Where the word "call" occurs in a line of the data, return the whole line.

● ● ● ●

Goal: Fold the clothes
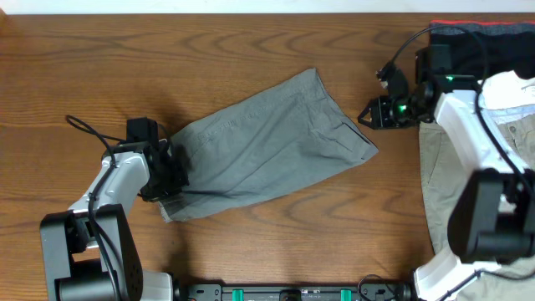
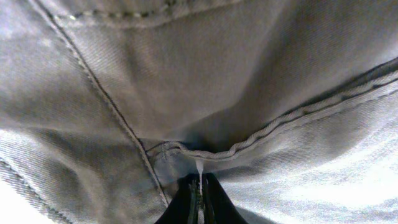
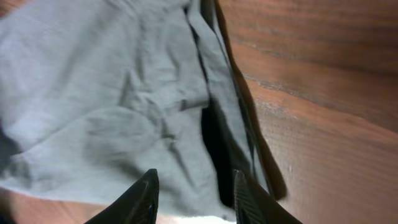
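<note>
Right hand (image 3: pixel 195 174), jaws parted, hovers over grey shorts (image 3: pixel 106 93) on wooden table (image 3: pixel 323 93).

Of the shorts (image 1: pixel 267 142) we lose the left end under the left end effector (image 1: pixel 171 174). The beige trousers (image 1: pixel 430 184) run off the right edge, partly beneath the right arm (image 1: pixel 464 117).

Grey shorts (image 1: pixel 267 138), flat, table-centre
</note>
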Action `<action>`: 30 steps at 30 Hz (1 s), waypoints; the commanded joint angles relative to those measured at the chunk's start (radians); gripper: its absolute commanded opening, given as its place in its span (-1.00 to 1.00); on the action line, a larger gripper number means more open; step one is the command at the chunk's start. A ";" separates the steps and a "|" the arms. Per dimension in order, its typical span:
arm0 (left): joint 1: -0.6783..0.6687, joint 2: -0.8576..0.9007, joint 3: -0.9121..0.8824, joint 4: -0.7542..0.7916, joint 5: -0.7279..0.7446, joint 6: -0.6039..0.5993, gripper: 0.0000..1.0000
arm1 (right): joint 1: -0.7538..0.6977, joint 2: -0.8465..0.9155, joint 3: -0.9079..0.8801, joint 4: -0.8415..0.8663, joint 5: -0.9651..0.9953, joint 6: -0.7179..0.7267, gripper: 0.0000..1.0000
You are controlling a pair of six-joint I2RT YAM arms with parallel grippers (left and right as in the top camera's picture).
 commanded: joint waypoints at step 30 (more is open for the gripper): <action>0.006 0.028 -0.010 0.007 -0.079 -0.010 -0.85 | 0.050 0.107 -0.021 -0.059 -0.015 -0.101 -0.97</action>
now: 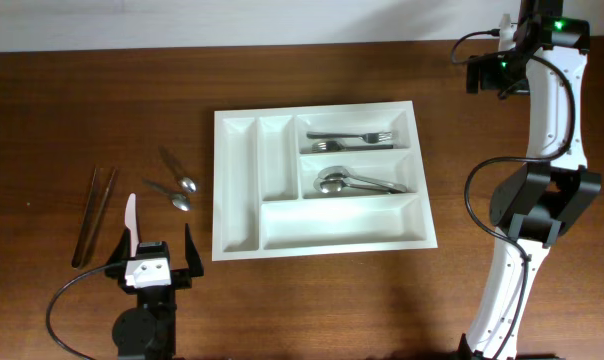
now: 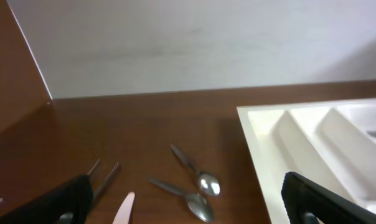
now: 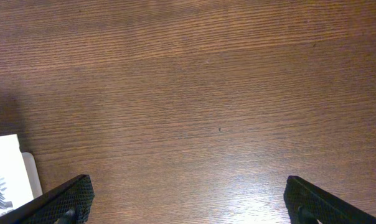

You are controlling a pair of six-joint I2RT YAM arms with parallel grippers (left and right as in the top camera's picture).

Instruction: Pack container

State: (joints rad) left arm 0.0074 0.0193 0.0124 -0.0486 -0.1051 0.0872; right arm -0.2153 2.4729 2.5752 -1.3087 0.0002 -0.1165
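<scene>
The dark wooden table [image 1: 382, 300] carries the white container [image 1: 237, 185], lying flat near its middle. Left of it, a little apart, lie two spoons [image 1: 178, 170] side by side (bowls on the tray's side). Farther left lie a white knife [image 1: 131, 222] and a pair of dark sticks [image 1: 100, 215], roughly parallel.

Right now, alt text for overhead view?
White cutlery tray, centred, holds forks in its far wide compartment, spoons in the middle one; the other three are empty. Two loose spoons, a white knife and dark chopsticks lie to its left, by the open left gripper.
</scene>
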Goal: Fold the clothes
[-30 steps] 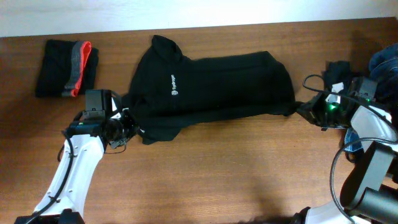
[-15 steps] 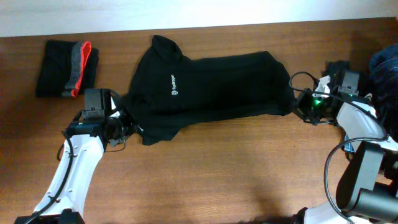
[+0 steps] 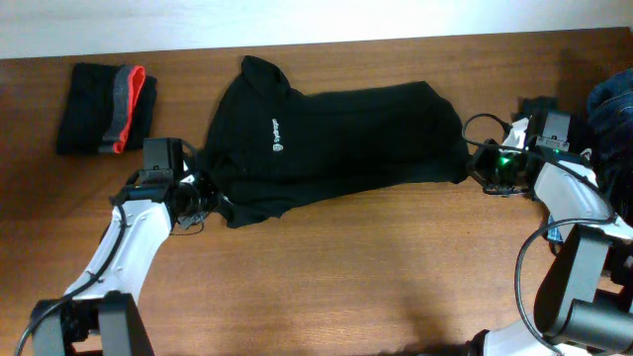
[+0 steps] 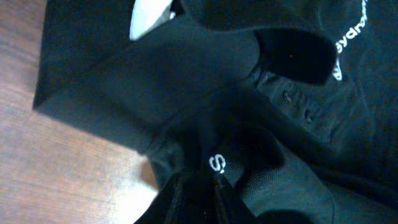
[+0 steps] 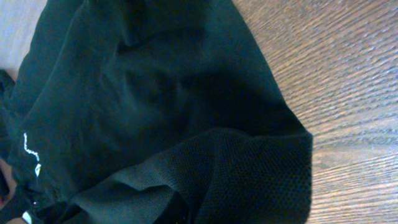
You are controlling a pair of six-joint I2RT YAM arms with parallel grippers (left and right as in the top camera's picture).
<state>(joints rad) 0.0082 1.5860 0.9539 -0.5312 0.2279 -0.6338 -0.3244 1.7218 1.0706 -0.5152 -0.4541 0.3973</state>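
Observation:
A large black short-sleeved shirt (image 3: 336,138) with a small white chest logo (image 3: 278,136) lies spread across the back middle of the table. My left gripper (image 3: 210,193) is at its lower left corner, shut on a fold of the dark fabric; in the left wrist view the cloth (image 4: 186,93) runs down between the fingers (image 4: 177,193), with a small white size tag (image 4: 216,165) just above them. Over at the shirt's right end, my right gripper (image 3: 475,166) pinches the edge. The right wrist view is filled with black cloth (image 5: 155,93), which hides the fingertips.
A folded black, grey and red garment (image 3: 104,109) lies at the back left. Blue and dark clothes (image 3: 613,99) are piled at the right edge behind the right arm. Bare brown wood (image 3: 346,277) stretches along the front.
My right gripper has moved left toward the shirt, keeping its hold on the edge. The left arm has shifted slightly right. The shirt's body has barely moved.

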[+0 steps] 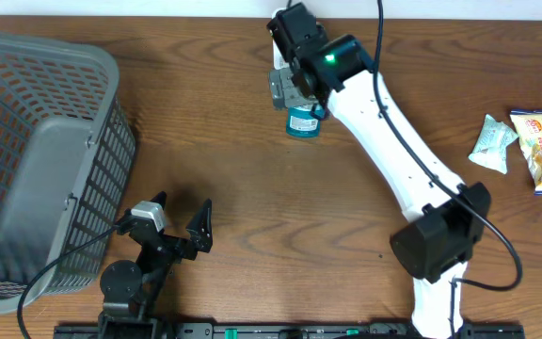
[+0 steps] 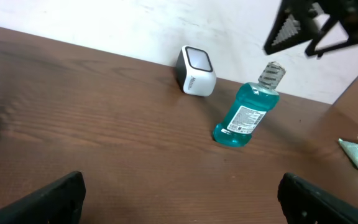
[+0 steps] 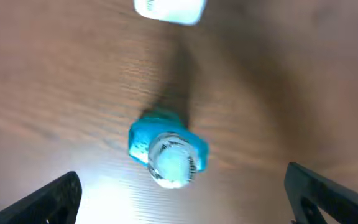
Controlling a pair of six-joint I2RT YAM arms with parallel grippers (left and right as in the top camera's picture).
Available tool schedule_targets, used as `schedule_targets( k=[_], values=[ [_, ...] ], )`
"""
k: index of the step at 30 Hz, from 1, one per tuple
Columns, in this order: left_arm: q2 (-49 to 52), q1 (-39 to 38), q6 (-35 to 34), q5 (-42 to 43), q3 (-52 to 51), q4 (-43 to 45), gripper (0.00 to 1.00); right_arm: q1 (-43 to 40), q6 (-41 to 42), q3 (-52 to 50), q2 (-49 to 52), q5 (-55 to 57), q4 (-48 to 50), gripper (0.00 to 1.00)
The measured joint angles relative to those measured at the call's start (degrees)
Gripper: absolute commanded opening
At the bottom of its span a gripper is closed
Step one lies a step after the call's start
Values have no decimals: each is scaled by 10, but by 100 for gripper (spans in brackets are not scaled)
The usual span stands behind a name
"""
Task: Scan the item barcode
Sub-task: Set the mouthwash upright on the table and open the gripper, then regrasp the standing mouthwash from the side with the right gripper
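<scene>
1. Table (image 1: pixel 233 169): brown wood grain, bears every item below.
2. Basket (image 1: pixel 111 160): grey plastic mesh, just beside the left gripper's fingers on their left.
3. Right arm (image 1: pixel 393 141): white links with black joints, reaching to the far edge of the table.
4. Right gripper (image 3: pixel 182 193): fingers spread wide, gripping nothing. They hang above the bottle, one on each side of its cap and clear of it.
5. Left gripper (image 1: pixel 179 215): fingers wide apart and empty, low at the near edge, well apart from the bottle.
6. Mouthwash bottle (image 2: pixel 244 115): teal liquid, clear ribbed cap, white label. It stands on its base on the table, directly below and between the right fingers, untouched.
7. Scanner (image 2: pixel 196 70): small white-and-grey block, just beyond the bottle, ahead of the right fingers.
8. Snack packet (image 1: pixel 541 151): yellow-white, far out to the right of the right fingers.
9. Pale green packet (image 1: pixel 492 143): beside the snack packet.
</scene>
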Motion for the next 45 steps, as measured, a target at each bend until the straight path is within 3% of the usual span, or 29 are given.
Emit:
schedule_targets(
  k=[4,9,14,22,35,37,45],
  values=[
    [0,0,0,0,0,0,99,-9,-184,0,-5,-43,-5,99],
    [0,0,0,0,0,0,99,-48,-310,0,-3,-118,-16,99],
    [0,0,0,0,0,0,99,-76,-332,0,0,-146,-28,99],
    [0,0,0,0,0,0,99,-131,-386,0,2,-327,-55,99],
    [0,0,0,0,0,0,99,-172,-396,0,-7,-414,-124,99],
    [0,0,0,0,0,0,99,-172,-395,-5,-30,-418,-137,99],
    [0,0,0,0,0,0,99,-171,-391,-22,-272,-425,-160,99]
  ],
)
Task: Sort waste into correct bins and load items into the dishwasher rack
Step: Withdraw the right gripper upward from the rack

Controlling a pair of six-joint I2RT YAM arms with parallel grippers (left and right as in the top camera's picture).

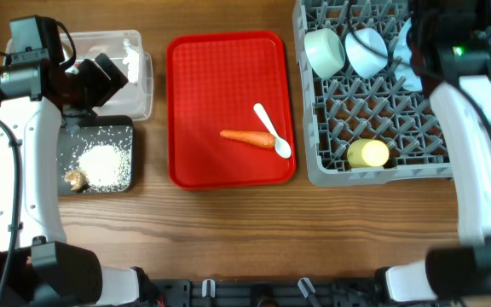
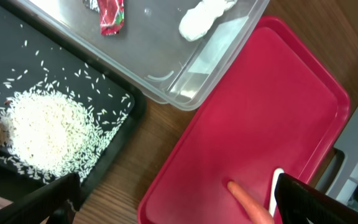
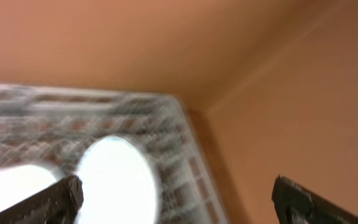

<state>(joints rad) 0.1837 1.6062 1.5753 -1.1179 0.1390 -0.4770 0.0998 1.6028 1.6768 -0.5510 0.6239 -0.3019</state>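
Wooden table [image 1: 228, 222], left pincer [image 2: 176, 190] and right pincer [image 3: 178, 186] released, red wrapper [image 2: 112, 15] only in left-wrist view

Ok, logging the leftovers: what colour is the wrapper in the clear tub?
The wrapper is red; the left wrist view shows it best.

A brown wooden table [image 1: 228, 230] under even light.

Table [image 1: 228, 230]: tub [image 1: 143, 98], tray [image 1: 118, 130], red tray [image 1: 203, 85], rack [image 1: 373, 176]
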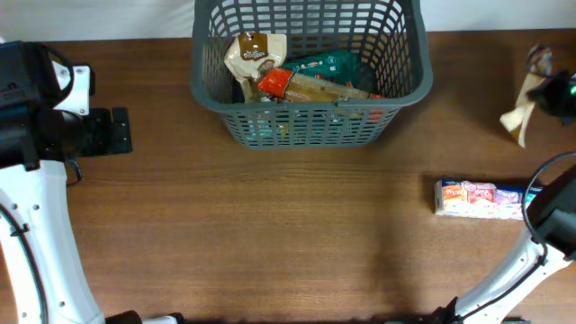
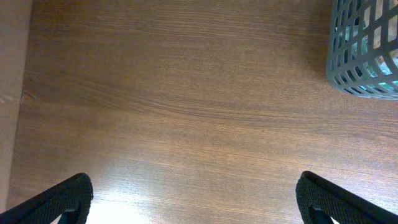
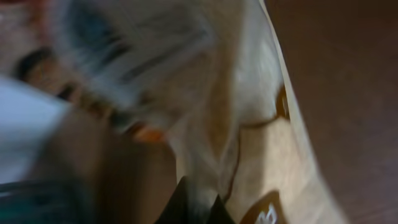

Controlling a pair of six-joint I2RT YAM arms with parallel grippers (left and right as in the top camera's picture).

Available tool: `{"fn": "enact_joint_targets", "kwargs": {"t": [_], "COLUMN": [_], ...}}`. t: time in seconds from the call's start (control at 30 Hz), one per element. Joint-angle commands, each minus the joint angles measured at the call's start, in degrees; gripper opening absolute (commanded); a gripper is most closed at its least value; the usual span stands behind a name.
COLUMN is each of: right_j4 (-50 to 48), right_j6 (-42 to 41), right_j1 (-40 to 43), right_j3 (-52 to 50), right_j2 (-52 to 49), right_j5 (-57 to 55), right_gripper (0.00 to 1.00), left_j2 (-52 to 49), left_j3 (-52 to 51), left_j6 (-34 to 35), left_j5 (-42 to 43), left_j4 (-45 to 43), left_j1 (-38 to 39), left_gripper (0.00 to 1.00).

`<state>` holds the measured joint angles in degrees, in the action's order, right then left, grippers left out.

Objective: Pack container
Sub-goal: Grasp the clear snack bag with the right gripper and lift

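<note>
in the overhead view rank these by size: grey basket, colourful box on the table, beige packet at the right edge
1. dark grey lattice plastic basket, by far the largest
2. long colourful cardboard box
3. beige paper packet, which is partly hidden, so its place below the box is less sure

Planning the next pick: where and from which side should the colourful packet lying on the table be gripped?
Probably from straight above, at its middle, closing across the narrow width. The colourful packet lies flat on the table, long axis left to right, both long edges free; its right end is hidden under the right arm. The right gripper holds a tan packet.
</note>
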<state>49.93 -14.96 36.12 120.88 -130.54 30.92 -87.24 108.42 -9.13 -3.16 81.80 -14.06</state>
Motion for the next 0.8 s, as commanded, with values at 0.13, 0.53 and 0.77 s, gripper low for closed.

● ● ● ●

» **Response**:
The measured joint angles relative to those measured at the call's start (degrees)
Step one lies a step after the call's start
Available tool: `{"fn": "enact_joint_targets", "kwargs": {"t": [_], "COLUMN": [_], ...}}`. t: time in seconds from the call's start (control at 30 Hz), one per element. Joint-angle commands, each minus the joint angles measured at the call's start, in degrees; gripper opening absolute (commanded); a gripper is most closed at its least value; the usual span stands behind a name.

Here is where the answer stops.